飯田広域消防本部は昨年度から2カ年計画で進めてきた消防救急デジタル無線施設と指令施設整備の仮運用を3日、開始した。GPSを使った災害(通報)場所の正確で迅速な把握や災害弱者からのEメールによる受信が可能になるなど、さまざまな事態に対応できるシステムを導入した。総事業費は約9億5000万円。庁舎内整備が完了する来年3月中旬をめどに本格運用を開始する。
新たな指令施設は、指令台がこれまでの2席から4席に増加し、大規模災害などで119番通報の混雑が見込まれる場合は最大6事案までの受け付けが可能になった。家庭や携帯電話、IP電話からの通報は位置情報通知システムにより場所をピンポイントで特定。体調不良などにより電話口で喋ることができなくても通報ができれば瞬時に位置を把握する。

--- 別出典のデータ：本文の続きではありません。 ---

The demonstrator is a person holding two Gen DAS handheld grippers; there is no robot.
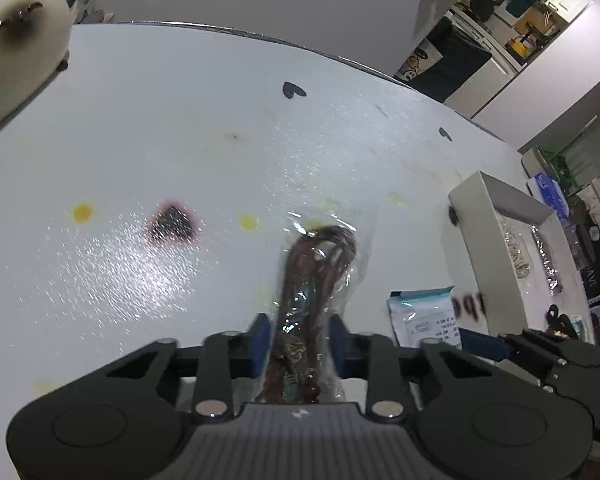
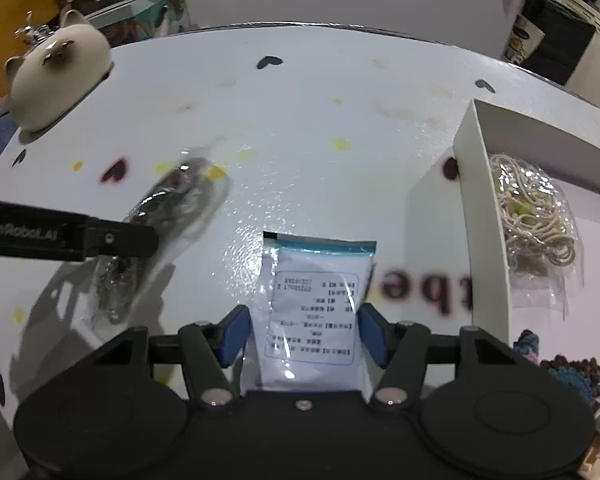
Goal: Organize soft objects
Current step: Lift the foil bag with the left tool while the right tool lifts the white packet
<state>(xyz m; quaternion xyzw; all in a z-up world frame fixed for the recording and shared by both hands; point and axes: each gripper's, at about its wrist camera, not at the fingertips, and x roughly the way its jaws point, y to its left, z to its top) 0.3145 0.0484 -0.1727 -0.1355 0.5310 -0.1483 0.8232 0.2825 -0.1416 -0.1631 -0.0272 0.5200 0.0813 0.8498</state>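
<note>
My left gripper (image 1: 300,340) is shut on a clear bag of brown cord (image 1: 314,272) and holds it above the white table (image 1: 180,120); the bag (image 2: 168,208) looks blurred in the right wrist view, under the left gripper's finger (image 2: 112,238). My right gripper (image 2: 304,336) is open, its blue pads on either side of a white labelled packet (image 2: 316,308) lying flat on the table. The packet also shows in the left wrist view (image 1: 424,320). A white box (image 2: 480,200) at the right holds a bag of cream cord (image 2: 532,216).
A cream cat-shaped figure (image 2: 56,76) stands at the table's far left, seen also in the left wrist view (image 1: 16,48). Dark knitted items (image 2: 572,372) lie at the near right by the box. The table has heart and dot prints. Room clutter lies beyond the far edge.
</note>
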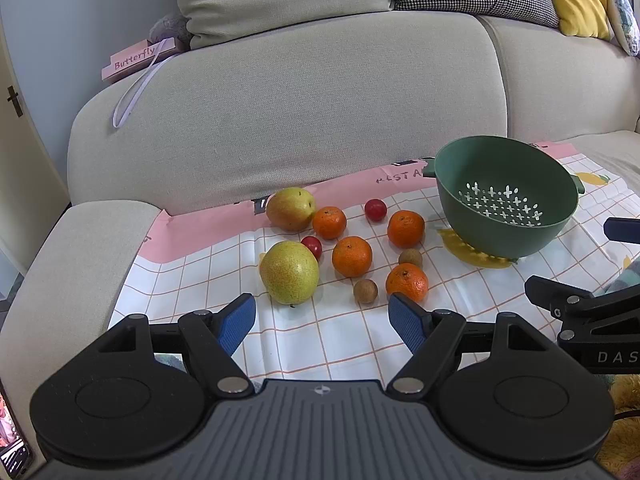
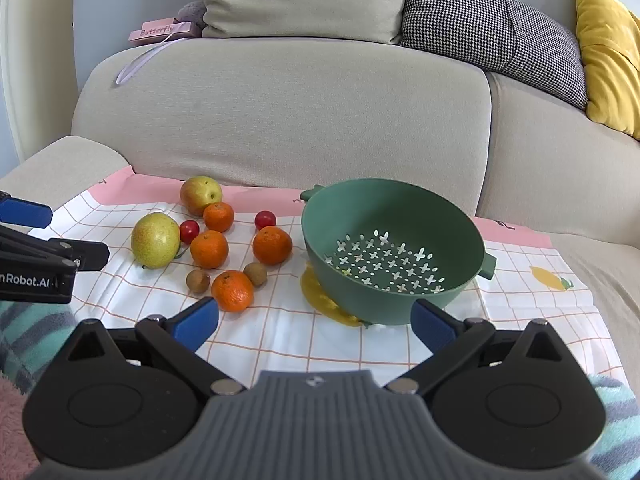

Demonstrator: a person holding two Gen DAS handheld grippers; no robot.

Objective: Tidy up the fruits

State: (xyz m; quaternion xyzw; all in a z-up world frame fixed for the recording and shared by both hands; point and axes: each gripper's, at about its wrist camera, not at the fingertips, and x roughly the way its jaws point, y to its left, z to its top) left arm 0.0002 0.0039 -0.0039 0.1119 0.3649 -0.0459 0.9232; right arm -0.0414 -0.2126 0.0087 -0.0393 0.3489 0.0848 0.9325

またGPSで車両の動きを管理して支援活動に役立てる他、現場の状況をデータや映像で本部へ送ることもできる。消防職員と消防団員には火災の情報や発生場所について、地図を貼付した専用メールを配信して事態把握の迅速化につなげる。
デジタル無線化は、現在ある基地局施設を活用してアナログと同程度の電波カバー率を確保。既存の3局に加え、新規に根羽や売木、大鹿村に基地局を設置してアナログ時の不感地帯の一部を解消した。残る不感地帯での通信確保には衛星携帯電話と今回新たに導入、支援車に設置した可搬型衛星宇宙局VSAT(ブイサット)を活用する。
本格運用の来春までに、これまで使用していた指令室を災害時作戦室に、2階にあった警防課を3階に移設する整備を行う。同消防本部の警防課長は「管内の住民の安全安心を守るため、1分、1秒でも早く現場に駆けつけることができるよう、新システムをしっかり使いこなしていきたい」と話している。